EXERCISE AIM:
Somewhere below, one line contains "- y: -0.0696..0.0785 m" and a later line contains "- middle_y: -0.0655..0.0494". Output those two lines and everything between them exactly, and nothing else.

▬▬▬▬▬▬

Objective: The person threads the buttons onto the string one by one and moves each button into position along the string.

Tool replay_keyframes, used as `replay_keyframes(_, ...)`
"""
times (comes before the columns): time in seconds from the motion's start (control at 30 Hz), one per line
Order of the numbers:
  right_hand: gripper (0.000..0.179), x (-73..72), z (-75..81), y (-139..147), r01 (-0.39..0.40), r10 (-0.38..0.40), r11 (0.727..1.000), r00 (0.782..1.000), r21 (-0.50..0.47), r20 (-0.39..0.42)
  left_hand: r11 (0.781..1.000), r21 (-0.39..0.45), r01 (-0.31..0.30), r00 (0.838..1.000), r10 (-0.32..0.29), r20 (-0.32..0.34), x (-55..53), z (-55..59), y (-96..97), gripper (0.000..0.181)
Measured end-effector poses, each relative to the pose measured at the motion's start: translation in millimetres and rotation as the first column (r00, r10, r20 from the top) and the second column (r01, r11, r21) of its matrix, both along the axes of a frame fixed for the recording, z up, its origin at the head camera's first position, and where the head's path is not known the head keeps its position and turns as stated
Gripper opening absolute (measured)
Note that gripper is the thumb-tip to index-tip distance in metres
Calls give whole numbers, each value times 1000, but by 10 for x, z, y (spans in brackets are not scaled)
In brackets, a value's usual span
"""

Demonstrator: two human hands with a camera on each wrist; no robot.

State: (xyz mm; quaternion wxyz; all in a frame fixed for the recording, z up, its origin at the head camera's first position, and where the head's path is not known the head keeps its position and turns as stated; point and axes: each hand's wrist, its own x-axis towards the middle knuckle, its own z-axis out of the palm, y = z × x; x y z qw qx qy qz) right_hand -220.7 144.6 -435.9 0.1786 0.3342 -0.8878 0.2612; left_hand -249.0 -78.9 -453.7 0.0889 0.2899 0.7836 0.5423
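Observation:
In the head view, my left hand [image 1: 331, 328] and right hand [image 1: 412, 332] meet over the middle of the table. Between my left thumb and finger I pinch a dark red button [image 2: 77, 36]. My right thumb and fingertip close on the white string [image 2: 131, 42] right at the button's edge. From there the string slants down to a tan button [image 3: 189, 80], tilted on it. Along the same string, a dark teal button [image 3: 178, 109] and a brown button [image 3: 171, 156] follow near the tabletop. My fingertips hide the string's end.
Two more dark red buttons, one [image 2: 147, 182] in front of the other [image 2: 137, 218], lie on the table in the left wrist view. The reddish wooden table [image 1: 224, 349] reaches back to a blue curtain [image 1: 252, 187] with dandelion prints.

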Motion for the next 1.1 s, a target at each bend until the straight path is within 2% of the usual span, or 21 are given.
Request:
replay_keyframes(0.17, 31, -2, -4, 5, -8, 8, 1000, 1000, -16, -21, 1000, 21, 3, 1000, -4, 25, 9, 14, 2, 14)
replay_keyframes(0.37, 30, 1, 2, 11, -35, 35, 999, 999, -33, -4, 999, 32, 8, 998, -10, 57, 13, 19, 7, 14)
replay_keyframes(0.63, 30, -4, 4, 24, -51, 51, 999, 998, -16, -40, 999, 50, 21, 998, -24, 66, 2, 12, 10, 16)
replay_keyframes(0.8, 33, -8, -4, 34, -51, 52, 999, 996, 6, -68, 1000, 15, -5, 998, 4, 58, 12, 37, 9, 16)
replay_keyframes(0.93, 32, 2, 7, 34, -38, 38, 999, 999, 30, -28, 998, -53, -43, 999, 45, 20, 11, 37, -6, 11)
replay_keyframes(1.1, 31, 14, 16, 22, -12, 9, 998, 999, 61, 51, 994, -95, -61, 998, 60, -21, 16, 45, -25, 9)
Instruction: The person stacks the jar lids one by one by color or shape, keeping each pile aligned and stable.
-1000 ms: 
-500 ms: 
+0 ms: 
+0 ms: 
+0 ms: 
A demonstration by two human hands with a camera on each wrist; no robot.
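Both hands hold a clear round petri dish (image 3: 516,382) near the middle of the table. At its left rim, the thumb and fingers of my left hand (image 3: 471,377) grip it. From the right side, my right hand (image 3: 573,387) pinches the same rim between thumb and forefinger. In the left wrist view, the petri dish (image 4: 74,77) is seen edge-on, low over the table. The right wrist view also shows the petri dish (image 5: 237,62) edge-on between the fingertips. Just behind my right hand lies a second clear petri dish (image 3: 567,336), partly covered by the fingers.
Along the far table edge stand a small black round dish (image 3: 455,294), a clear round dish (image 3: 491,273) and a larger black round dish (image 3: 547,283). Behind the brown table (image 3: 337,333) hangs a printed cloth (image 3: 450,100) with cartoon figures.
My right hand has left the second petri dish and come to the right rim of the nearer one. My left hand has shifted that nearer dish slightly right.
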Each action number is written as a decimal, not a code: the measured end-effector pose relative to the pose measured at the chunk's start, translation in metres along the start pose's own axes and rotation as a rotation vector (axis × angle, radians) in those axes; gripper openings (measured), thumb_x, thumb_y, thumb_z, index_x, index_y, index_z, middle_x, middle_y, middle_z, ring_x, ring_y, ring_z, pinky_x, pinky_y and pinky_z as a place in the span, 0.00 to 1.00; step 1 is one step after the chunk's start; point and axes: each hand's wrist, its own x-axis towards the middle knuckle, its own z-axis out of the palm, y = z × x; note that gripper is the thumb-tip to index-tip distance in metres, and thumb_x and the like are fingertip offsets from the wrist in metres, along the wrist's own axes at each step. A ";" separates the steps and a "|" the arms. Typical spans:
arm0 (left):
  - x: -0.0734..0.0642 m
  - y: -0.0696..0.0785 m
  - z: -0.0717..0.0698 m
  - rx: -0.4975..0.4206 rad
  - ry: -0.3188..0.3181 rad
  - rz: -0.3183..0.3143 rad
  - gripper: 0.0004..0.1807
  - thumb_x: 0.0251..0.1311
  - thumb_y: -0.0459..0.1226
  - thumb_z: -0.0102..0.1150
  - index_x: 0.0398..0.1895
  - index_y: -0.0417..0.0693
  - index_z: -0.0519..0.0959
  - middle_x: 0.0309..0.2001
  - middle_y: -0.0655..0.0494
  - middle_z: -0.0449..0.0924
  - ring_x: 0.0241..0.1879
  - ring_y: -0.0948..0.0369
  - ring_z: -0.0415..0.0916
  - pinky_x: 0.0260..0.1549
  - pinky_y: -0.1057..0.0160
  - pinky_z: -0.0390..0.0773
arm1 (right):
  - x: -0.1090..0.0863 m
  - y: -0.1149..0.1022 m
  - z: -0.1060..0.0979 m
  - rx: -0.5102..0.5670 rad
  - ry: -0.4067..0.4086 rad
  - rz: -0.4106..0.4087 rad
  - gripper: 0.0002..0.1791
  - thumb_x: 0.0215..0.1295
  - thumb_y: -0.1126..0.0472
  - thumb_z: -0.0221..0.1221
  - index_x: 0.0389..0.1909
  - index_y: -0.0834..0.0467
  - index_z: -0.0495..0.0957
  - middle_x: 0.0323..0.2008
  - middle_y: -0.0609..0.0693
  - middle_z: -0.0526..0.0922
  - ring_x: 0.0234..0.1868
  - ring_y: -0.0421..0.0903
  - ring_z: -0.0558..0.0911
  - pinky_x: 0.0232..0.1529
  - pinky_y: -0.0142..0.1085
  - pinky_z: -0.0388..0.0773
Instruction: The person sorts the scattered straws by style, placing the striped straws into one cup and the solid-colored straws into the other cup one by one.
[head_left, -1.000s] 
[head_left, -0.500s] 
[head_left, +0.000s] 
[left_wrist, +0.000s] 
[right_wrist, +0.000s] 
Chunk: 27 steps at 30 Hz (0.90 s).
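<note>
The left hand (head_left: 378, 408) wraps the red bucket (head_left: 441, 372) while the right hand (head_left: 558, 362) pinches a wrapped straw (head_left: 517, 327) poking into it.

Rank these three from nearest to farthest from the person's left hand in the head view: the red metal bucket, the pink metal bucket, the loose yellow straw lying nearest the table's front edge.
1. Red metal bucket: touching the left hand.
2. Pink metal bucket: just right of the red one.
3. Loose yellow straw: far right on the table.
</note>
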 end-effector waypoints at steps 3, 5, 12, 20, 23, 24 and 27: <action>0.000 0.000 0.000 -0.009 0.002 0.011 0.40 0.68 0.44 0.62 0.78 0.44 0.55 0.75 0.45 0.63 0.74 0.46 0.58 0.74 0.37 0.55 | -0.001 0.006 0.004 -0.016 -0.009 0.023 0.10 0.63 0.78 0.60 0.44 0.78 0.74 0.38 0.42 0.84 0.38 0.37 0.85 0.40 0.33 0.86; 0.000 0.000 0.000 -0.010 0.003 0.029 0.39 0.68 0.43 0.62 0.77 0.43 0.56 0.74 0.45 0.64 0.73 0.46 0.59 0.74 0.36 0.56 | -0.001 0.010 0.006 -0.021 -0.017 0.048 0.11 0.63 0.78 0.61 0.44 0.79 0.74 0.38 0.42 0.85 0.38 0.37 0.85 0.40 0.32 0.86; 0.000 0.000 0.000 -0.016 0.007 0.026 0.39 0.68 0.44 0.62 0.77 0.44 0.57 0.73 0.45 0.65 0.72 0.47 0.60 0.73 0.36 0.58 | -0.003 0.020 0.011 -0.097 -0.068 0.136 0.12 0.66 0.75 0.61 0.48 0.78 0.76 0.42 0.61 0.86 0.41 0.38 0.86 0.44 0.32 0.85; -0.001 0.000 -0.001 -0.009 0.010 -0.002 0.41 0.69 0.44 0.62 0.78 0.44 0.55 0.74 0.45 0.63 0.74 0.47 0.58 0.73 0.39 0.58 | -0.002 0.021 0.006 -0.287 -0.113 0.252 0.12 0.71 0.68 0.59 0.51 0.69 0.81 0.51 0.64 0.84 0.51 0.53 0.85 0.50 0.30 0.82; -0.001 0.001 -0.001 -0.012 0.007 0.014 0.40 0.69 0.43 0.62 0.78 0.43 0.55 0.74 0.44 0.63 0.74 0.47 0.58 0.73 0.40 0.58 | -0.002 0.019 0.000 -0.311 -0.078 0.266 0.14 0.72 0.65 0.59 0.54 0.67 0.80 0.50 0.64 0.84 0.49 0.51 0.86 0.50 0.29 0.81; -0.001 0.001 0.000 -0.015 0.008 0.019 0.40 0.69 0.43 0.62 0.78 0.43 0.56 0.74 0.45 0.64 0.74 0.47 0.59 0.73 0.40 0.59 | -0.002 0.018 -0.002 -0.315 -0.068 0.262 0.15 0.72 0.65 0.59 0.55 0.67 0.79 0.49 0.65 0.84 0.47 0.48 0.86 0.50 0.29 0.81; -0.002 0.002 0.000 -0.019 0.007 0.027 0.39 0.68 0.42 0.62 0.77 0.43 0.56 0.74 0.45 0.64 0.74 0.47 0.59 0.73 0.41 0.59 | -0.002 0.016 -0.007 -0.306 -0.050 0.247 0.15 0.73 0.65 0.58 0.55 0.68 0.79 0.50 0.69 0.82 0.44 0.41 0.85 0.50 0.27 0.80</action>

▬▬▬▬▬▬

SOLVED PROBLEM:
  - y: -0.0696..0.0785 m
  - z: -0.0717..0.0698 m
  - rx: -0.4975..0.4206 rad
  - ry: -0.3188..0.3181 rad
  - rz: -0.3183..0.3143 rad
  - gripper: 0.0004..0.1807
  - thumb_x: 0.0251..0.1311
  - thumb_y: -0.0459..0.1226
  - thumb_z: -0.0102..0.1150
  - index_x: 0.0398..0.1895
  - index_y: -0.0417..0.0693
  - index_z: -0.0519..0.0959
  - middle_x: 0.0309..0.2001
  - middle_y: -0.0655..0.0494

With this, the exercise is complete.